TASK DETAILS:
Write out, from the entries below, exactly the lines that run between the lines holding "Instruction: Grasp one" and "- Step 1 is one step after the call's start", inclusive, and stop there.

RECORDS SHOWN:

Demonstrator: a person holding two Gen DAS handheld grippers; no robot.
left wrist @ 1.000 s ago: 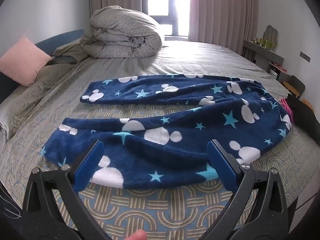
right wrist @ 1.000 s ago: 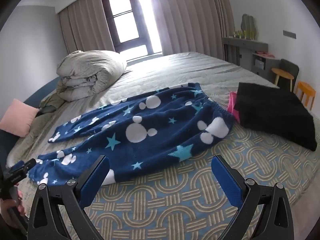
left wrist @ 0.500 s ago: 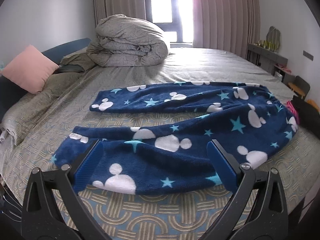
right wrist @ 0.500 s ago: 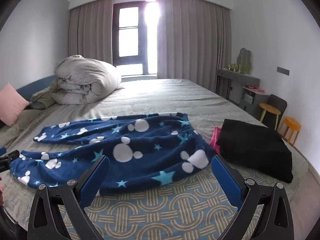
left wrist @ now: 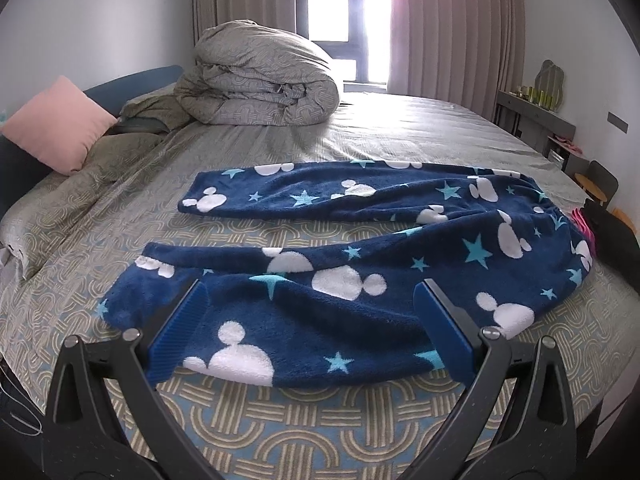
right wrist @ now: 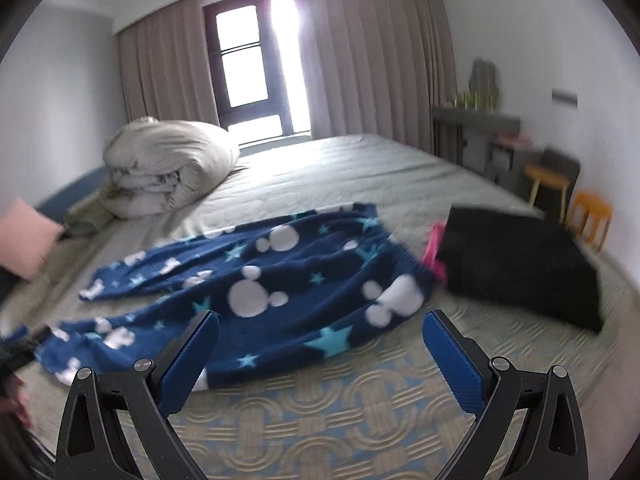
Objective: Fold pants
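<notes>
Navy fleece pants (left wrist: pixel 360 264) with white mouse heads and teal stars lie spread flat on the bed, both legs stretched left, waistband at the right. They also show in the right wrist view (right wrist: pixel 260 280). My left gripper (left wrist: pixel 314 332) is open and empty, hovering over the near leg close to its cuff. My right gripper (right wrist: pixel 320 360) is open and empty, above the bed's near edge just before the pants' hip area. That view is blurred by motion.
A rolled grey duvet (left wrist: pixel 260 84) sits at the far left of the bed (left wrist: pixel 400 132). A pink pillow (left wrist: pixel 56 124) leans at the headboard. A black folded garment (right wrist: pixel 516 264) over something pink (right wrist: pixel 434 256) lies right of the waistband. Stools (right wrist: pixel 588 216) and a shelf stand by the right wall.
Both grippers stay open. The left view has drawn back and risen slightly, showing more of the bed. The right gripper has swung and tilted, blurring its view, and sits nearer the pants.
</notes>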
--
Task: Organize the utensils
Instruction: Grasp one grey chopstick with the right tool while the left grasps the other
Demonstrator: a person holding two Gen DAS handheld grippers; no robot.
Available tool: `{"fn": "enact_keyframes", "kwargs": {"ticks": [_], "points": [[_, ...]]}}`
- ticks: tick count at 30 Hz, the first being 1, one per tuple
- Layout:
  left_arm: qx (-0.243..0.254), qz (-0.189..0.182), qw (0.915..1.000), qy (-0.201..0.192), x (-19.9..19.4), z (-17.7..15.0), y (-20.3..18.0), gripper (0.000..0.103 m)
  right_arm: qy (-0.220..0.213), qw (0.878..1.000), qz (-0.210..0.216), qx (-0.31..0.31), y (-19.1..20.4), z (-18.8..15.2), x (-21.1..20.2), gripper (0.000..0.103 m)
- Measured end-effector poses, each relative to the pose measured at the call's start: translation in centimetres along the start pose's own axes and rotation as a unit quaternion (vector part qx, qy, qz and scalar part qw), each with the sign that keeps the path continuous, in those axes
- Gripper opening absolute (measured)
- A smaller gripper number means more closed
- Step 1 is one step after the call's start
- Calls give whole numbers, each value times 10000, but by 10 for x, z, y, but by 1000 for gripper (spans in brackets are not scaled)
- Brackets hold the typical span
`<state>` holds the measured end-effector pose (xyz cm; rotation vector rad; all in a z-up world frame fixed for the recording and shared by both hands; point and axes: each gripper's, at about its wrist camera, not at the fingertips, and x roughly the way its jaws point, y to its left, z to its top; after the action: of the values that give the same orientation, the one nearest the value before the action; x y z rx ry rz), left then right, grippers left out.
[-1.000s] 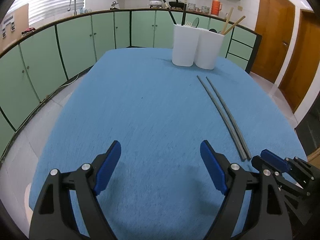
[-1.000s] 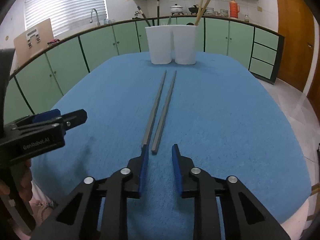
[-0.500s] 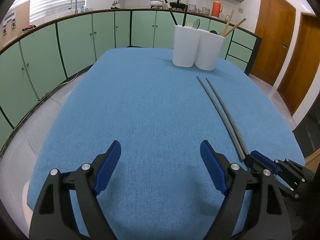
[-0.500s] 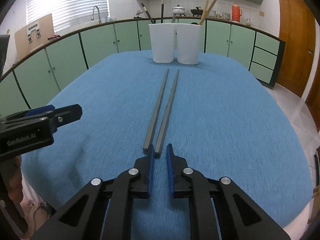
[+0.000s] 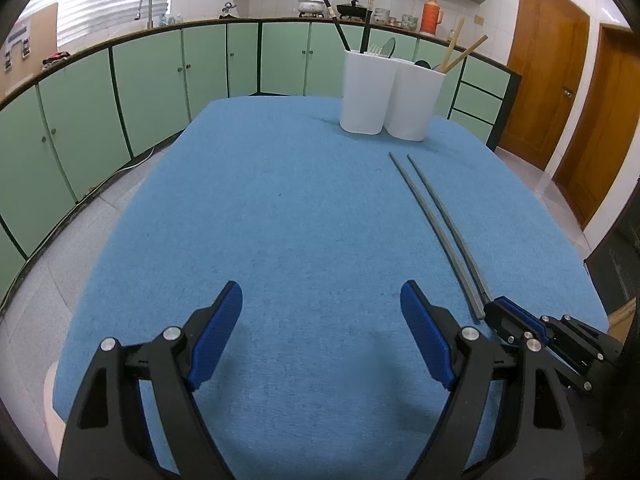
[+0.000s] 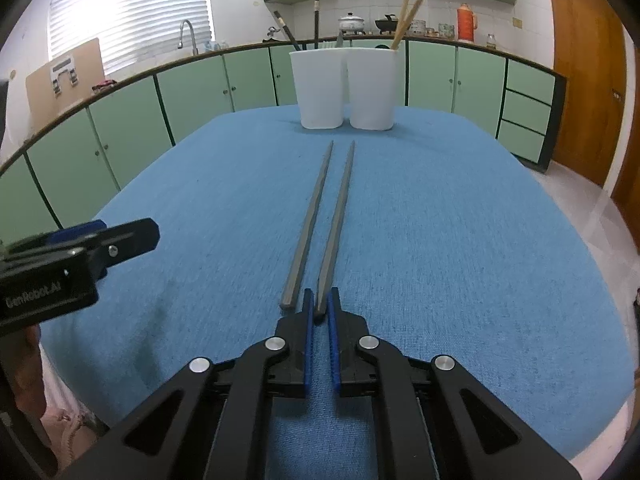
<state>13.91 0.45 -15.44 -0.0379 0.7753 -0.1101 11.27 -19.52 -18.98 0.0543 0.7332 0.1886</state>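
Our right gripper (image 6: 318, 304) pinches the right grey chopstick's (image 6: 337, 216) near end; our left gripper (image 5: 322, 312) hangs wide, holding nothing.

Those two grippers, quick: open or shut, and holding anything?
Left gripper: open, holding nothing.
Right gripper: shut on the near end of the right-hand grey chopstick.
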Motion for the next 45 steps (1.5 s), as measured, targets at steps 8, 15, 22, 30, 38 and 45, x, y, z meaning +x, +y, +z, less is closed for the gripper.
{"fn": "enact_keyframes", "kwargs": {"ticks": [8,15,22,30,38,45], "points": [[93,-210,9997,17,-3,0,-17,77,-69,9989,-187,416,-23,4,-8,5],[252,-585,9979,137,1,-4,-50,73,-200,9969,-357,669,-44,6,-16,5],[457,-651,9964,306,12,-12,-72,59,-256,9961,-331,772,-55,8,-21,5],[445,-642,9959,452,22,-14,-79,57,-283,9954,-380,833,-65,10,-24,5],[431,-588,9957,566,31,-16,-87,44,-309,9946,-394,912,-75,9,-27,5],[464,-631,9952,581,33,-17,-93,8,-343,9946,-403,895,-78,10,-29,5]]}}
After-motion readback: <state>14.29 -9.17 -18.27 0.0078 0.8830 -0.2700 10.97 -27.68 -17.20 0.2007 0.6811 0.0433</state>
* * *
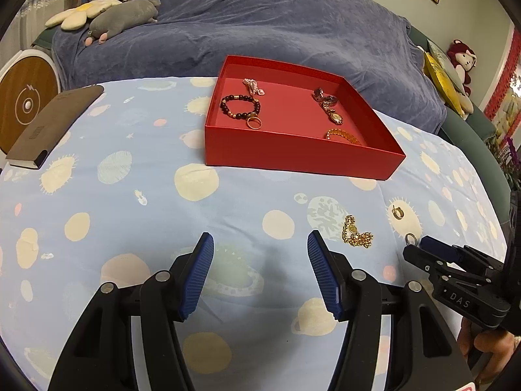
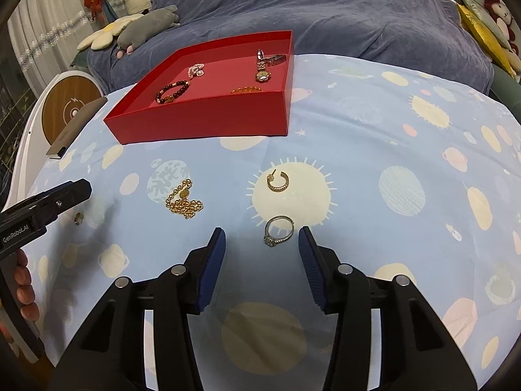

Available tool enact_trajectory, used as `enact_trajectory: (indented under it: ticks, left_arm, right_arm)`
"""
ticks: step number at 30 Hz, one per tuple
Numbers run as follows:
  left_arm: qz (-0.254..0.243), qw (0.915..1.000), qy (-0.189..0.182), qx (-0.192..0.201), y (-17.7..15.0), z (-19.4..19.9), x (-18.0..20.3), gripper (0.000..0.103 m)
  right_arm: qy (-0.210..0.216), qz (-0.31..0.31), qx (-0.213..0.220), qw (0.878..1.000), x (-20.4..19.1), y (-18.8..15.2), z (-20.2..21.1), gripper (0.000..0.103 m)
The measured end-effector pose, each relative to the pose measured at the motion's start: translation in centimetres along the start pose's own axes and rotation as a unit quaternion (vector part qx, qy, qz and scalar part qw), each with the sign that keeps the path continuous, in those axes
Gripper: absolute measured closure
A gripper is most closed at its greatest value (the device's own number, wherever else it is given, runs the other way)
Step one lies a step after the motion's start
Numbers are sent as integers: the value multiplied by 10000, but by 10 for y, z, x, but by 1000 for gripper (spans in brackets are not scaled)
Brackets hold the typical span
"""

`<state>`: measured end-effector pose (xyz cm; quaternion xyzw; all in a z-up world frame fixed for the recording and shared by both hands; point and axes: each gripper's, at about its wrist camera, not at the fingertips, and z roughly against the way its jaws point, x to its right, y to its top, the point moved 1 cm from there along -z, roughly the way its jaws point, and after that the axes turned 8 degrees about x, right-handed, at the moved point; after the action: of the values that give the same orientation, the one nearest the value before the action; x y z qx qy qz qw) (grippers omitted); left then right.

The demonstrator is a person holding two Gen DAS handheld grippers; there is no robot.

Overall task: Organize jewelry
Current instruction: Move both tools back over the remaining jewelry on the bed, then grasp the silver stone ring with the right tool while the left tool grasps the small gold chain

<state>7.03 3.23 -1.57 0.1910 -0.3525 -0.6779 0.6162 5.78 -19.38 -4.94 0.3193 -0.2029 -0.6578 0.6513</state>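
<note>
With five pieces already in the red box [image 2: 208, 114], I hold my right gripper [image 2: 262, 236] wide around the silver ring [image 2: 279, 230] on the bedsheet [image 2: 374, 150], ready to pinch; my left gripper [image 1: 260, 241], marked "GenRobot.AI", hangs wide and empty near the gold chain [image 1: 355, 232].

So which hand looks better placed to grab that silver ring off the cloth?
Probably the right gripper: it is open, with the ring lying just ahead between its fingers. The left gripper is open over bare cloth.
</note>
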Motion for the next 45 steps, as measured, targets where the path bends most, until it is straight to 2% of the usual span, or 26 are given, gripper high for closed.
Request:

SOLUTION:
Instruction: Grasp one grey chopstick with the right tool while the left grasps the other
Demonstrator: a person holding two Gen DAS handheld grippers; no robot.
Available tool: `{"fn": "enact_keyframes", "kwargs": {"ticks": [_], "points": [[_, ...]]}}`
- ticks: tick count at 30 Hz, the first being 1, one per tuple
- Layout:
  left_arm: qx (-0.243..0.254), qz (-0.189..0.182), qw (0.915..1.000), qy (-0.201..0.192), x (-19.9..19.4), z (-17.7..15.0), y (-20.3..18.0), gripper (0.000..0.103 m)
  right_arm: qy (-0.220..0.213), qw (0.878..1.000), qz (-0.210..0.216), qx (-0.31..0.31), y (-19.1..20.4), z (-18.8..15.2), x (-21.1..20.2), gripper (0.000..0.103 m)
- Measured end-effector poses, each relative to the pose measured at the call's start: translation in centimetres along the start pose's own axes and rotation as a unit quaternion (vector part qx, qy, qz and scalar part qw), each with the sign that keeps the path continuous, in those axes
- Gripper opening absolute (measured)
- A smaller gripper number means more closed
- Step 1 is one step after the call's start

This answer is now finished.